The answer should consist of each line from the data below that includes "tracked".

__________

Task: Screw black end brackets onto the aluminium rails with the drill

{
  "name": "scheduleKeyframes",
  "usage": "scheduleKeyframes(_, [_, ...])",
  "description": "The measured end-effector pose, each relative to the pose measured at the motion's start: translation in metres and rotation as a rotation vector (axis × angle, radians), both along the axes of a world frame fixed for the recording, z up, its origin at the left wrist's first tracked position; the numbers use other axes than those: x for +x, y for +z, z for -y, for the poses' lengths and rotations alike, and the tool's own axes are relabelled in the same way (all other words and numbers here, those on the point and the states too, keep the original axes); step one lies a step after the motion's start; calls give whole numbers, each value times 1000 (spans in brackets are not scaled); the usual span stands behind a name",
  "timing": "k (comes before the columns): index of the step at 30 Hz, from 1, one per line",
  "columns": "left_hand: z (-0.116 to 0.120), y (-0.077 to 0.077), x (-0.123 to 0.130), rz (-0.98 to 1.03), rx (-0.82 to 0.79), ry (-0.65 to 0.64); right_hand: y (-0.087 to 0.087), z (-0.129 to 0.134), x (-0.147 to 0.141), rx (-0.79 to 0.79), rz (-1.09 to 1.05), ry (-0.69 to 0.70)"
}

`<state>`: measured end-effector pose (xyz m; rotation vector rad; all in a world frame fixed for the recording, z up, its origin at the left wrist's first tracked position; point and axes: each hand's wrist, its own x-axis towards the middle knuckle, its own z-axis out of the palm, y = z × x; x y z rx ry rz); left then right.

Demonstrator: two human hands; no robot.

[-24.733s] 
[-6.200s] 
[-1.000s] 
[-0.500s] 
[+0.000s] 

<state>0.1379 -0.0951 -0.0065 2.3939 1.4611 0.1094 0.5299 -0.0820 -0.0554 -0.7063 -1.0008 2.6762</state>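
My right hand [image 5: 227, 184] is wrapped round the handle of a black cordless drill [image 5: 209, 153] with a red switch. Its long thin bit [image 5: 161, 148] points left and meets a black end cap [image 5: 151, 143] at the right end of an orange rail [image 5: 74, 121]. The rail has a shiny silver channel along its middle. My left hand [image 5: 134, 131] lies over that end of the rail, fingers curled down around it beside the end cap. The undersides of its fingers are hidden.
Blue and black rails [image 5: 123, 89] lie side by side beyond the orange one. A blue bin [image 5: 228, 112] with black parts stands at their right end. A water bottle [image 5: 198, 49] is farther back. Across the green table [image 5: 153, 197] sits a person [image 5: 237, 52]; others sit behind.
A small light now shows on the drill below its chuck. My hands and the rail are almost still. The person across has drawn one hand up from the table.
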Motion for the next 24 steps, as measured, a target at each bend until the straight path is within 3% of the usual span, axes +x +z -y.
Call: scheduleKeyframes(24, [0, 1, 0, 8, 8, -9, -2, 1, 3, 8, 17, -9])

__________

# [EXERCISE RESULT]
  "description": "The measured end-effector pose, each relative to the pose measured at the motion's start: translation in metres and rotation as a rotation vector (axis × angle, radians), both along the axes of a world frame fixed for the recording, z up, its origin at the left wrist's first tracked position; the numbers use other axes than those: x for +x, y for +z, z for -y, for the poses' lengths and rotations alike, and the tool's own axes are relabelled in the same way (all other words and numbers here, those on the point and the states too, keep the original axes); step one lies a step after the motion's start; calls give whole numbers, each value times 1000 (spans in brackets are not scaled); the usual span stands behind a name",
`<state>`: measured end-effector pose (xyz m; rotation vector rad; all in a world frame fixed for the recording, z up, its origin at the left wrist's first tracked position; point and axes: each hand's wrist, its own x-axis towards the middle knuckle, its own z-axis out of the palm, y = z × x; x y z rx ry rz); left then right.

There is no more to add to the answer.